* [AIM OF THE TASK] For every line that contains the string "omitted", pull that line out of the material below.

* [DATASET EXCERPTS]
========================================================================

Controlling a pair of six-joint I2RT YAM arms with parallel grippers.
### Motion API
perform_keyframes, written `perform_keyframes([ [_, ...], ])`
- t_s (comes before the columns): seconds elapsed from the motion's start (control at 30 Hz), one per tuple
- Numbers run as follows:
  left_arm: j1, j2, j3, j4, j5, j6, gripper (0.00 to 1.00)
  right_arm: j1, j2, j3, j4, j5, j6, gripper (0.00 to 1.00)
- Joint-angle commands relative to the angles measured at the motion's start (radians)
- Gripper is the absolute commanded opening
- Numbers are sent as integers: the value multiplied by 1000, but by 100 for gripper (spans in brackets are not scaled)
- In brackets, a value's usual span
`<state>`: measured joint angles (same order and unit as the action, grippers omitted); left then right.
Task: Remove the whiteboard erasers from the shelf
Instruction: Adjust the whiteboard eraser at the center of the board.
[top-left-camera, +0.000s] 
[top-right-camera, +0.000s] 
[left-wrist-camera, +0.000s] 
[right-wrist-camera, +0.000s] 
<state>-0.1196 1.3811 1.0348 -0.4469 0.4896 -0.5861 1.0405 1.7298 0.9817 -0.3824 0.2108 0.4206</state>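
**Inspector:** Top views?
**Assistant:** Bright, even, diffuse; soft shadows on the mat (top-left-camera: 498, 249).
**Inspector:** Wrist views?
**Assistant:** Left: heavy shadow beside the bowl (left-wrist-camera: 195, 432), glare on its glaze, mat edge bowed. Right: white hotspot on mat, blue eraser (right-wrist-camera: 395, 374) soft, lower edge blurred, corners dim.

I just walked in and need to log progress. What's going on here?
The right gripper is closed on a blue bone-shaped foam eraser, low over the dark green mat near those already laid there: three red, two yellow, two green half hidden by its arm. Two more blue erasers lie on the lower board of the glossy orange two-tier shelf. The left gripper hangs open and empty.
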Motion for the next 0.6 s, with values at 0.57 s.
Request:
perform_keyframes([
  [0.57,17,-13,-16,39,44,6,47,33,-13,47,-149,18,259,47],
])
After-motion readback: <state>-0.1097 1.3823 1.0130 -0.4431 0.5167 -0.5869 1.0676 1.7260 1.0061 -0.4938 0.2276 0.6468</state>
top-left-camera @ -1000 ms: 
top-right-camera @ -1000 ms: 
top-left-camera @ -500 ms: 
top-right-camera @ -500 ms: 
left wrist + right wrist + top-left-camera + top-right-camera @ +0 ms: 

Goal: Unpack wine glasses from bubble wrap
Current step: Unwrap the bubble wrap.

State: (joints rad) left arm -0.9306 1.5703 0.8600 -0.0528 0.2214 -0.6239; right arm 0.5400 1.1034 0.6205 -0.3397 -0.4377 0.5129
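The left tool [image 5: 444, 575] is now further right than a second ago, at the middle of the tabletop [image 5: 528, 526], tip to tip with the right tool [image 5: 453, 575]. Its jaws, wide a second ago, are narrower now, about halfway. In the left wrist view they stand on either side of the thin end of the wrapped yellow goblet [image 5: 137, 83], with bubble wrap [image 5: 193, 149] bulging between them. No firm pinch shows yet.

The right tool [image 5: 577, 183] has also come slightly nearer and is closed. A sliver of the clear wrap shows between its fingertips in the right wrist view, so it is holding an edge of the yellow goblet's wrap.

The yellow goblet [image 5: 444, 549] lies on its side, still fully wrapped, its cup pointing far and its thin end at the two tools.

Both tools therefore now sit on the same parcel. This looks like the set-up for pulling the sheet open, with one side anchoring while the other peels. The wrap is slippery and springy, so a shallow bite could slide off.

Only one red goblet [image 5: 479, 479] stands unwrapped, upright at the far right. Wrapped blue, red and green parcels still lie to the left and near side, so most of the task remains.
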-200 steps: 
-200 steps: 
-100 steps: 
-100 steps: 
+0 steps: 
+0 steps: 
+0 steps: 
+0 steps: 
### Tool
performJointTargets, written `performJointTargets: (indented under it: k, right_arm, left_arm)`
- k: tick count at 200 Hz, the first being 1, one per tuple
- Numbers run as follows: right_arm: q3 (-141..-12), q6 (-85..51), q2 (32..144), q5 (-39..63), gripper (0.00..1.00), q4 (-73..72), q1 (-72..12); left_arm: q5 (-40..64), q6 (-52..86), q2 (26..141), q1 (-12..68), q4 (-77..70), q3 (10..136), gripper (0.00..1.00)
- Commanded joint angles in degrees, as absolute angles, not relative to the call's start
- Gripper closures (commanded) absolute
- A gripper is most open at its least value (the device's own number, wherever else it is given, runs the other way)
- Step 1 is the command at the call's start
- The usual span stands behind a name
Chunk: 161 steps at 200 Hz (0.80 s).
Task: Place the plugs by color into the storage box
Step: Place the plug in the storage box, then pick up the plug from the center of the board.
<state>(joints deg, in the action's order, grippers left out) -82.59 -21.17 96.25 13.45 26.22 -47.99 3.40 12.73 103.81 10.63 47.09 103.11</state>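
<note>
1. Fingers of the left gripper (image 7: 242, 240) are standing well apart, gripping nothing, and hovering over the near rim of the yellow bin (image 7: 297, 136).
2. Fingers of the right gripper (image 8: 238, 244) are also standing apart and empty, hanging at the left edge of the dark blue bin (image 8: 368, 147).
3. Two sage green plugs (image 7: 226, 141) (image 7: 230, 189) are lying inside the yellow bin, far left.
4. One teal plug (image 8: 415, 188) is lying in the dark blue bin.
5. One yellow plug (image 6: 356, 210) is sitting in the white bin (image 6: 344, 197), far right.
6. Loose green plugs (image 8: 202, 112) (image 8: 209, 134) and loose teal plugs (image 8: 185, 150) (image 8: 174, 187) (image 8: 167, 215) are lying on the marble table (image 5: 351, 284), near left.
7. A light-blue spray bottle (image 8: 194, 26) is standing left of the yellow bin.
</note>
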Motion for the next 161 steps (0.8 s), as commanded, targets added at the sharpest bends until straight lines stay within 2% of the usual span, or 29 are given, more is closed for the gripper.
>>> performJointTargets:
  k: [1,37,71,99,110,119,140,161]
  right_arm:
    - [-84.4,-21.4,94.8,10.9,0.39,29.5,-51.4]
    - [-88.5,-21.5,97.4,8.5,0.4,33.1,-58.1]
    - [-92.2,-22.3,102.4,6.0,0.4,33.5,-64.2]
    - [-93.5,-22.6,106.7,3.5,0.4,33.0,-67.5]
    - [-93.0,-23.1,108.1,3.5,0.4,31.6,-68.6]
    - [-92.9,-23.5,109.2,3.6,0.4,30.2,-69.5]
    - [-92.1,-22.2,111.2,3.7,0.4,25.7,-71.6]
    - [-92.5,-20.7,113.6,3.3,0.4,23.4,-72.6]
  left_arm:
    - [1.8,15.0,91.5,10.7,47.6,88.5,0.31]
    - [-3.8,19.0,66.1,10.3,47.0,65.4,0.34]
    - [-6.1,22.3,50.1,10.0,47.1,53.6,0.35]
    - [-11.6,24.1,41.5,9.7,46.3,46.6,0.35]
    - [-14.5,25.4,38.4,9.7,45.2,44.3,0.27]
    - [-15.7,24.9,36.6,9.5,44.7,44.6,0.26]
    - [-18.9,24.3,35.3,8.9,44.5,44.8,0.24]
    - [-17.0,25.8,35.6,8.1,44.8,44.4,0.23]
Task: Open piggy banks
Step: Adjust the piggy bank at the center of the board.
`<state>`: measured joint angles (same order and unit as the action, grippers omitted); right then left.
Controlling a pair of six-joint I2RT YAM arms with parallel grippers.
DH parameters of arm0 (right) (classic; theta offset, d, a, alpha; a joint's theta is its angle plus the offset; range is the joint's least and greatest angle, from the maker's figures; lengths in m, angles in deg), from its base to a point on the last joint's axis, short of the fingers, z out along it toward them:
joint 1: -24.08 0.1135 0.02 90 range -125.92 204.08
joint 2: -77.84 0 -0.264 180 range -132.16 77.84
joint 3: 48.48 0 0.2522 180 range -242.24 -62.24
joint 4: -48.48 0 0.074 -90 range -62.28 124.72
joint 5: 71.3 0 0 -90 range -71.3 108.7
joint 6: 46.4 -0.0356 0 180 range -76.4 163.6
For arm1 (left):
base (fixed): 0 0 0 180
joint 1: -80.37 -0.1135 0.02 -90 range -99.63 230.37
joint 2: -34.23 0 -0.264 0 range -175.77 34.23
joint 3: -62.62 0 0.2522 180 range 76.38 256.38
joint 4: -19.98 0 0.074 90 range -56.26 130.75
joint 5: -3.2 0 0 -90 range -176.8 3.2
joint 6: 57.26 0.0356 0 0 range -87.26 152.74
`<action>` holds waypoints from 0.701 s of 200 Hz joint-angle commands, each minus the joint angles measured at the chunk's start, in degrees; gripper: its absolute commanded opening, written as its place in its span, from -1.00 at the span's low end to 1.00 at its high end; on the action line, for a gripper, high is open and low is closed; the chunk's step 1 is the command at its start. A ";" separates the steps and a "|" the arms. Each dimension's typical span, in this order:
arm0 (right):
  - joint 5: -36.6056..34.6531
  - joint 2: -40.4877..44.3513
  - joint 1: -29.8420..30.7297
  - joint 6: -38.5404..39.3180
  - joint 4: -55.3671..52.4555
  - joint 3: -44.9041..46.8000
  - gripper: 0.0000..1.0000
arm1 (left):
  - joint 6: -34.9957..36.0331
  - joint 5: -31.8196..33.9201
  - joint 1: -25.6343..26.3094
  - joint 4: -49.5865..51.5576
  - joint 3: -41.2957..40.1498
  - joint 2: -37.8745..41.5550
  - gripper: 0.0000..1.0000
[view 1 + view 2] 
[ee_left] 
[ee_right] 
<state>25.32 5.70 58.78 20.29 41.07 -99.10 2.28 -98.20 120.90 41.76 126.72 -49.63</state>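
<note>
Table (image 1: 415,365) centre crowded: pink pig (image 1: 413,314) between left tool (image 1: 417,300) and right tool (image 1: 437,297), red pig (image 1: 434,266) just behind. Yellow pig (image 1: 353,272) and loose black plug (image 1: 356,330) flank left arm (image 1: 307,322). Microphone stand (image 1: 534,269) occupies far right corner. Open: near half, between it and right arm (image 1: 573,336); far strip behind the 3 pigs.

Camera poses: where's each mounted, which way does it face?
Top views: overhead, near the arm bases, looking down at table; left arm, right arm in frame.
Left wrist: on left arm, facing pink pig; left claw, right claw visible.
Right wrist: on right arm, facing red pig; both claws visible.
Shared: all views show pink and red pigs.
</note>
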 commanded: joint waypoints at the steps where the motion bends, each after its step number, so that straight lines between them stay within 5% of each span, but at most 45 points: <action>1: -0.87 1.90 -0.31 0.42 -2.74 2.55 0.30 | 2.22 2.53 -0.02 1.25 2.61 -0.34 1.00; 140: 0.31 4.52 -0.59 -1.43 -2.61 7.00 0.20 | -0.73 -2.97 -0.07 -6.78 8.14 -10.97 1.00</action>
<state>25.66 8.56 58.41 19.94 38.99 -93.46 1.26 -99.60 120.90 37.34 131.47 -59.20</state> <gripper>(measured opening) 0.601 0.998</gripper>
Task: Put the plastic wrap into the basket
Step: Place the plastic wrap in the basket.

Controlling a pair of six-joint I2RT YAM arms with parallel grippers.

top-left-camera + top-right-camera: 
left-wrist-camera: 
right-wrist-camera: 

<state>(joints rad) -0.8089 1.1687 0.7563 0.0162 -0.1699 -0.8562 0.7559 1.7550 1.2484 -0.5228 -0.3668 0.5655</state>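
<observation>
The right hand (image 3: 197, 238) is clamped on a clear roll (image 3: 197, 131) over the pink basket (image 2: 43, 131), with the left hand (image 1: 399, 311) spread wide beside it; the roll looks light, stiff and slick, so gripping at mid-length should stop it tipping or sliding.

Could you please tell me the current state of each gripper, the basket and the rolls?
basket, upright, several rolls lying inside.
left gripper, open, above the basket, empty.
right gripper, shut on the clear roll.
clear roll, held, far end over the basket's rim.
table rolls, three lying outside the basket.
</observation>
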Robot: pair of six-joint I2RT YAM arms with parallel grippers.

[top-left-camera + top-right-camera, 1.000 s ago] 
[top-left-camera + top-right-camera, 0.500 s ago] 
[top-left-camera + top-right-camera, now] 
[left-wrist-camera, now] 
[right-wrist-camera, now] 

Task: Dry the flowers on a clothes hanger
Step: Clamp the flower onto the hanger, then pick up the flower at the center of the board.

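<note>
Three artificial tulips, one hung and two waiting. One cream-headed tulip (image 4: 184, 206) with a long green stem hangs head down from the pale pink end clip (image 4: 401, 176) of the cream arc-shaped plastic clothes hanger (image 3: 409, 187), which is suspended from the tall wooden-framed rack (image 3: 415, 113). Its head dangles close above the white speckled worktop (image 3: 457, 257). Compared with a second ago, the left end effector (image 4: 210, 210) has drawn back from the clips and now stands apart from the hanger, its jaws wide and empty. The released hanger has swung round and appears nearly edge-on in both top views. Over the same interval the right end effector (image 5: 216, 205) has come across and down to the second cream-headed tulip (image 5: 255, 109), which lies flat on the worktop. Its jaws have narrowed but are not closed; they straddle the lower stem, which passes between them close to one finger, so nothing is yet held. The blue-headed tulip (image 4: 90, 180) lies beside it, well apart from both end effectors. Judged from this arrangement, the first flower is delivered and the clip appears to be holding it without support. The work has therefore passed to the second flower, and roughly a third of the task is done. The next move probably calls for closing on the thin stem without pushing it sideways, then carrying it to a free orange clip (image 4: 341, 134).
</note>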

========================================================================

* [COMPLETED TASK]
`<state>`: measured joint angles (same order and unit as the action, grippers omitted); left then right.
`<state>`: measured joint angles (same order and unit as the action, grippers omitted); right then left.

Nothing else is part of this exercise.